All of lore.kernel.org
 help / color / mirror / Atom feed
From: Dave Chinner <david@fromorbit.com>
To: Peter Zijlstra <peterz@infradead.org>
Cc: Qu Wenruo <quwenruo@cn.fujitsu.com>,
	"Darrick J. Wong" <darrick.wong@oracle.com>,
	xfs@oss.sgi.com, linux-mm@kvack.org,
	Michal Hocko <mhocko@kernel.org>, Ingo Molnar <mingo@kernel.org>
Subject: Re: Xfs lockdep warning with for-dave-for-4.6 branch
Date: Fri, 20 May 2016 10:17:14 +1000	[thread overview]
Message-ID: <20160520001714.GC26977@dastard> (raw)
In-Reply-To: <20160519081146.GS3193@twins.programming.kicks-ass.net>

On Thu, May 19, 2016 at 10:11:46AM +0200, Peter Zijlstra wrote:
> On Wed, May 18, 2016 at 08:35:49AM +1000, Dave Chinner wrote:
> > On Tue, May 17, 2016 at 04:49:12PM +0200, Peter Zijlstra wrote:
> > > On Tue, May 17, 2016 at 09:10:56AM +1000, Dave Chinner wrote:
> > > 
> > > > The reason we don't have lock clases for the ilock is that we aren't
> > > > supposed to call memory reclaim with that lock held in exclusive
> > > > mode. This is because reclaim can run transactions, and that may
> > > > need to flush dirty inodes to make progress.

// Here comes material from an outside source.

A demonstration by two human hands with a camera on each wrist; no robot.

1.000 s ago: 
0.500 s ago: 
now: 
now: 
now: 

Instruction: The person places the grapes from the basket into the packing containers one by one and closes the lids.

Flushing dirty inode
> > > > requires taking the ilock in shared mode.
> > > > 
> > > > In the code path that was reported, we hold the ilock in /shared/
> > > > mode with no transaction context (we are doing a read-only
> > > > operation). This means we can run transactions in memory reclaim
> > > > because a) we can't deadlock on the inode we hold locks on, and b)
> > > > transaction reservations will be able to make progress as we don't
> > > > hold any locks it can block on.
> > > 
> > > Just to clarify; I read the above as that we cannot block on recursive
> > > shared locks, is this correct?
> > > 
> > > Because we can in fact block on down_read()+down_read() just fine, so if
> > > you're assuming that, then something's busted.
> > 
> > The transaction reservation path will run down_read_trylock() on the
> > inode, not down_read(). Hence if there are no pending writers, it
> > will happily take the lock twice and make progress, otherwise it
> > will skip the inode and there's no deadlock.  If there's a pending
> > writer, then we have another context that is already in a
> > transaction context and has already pushed the item, hence it is
> > only in the scope of the current push because IO hasn't completed
> > yet and removed it from the list.
> > 
> > > Otherwise, I'm not quite reading it right, which is, given the
> > > complexity of that stuff, entirely possible.
> > 
> > There's a maze of dark, grue-filled twisty passages here...
> 
> OK; I might need a bit more again.
> 
> So now the code does something like:
> 
> 	down_read(&i_lock);		-- lockdep marks lock as held
> 	kmalloc(GFP_KERNEL);		-- lockdep marks held locks as ENABLED_RECLAIM_FS
> 	  --> reclaim()
> 	     down_read_trylock(&i_lock); -- lockdep does _NOT_ mark as USED_IN_RECLAIM_FS
> 
> Right?

In the path that can deadlock the log, yes. It's actually way more
complex than the above, because the down_read_trylock(&i_lock) that
matters is run in a completely separate, async kthread that
xfs_trans_reserve() will block waiting for.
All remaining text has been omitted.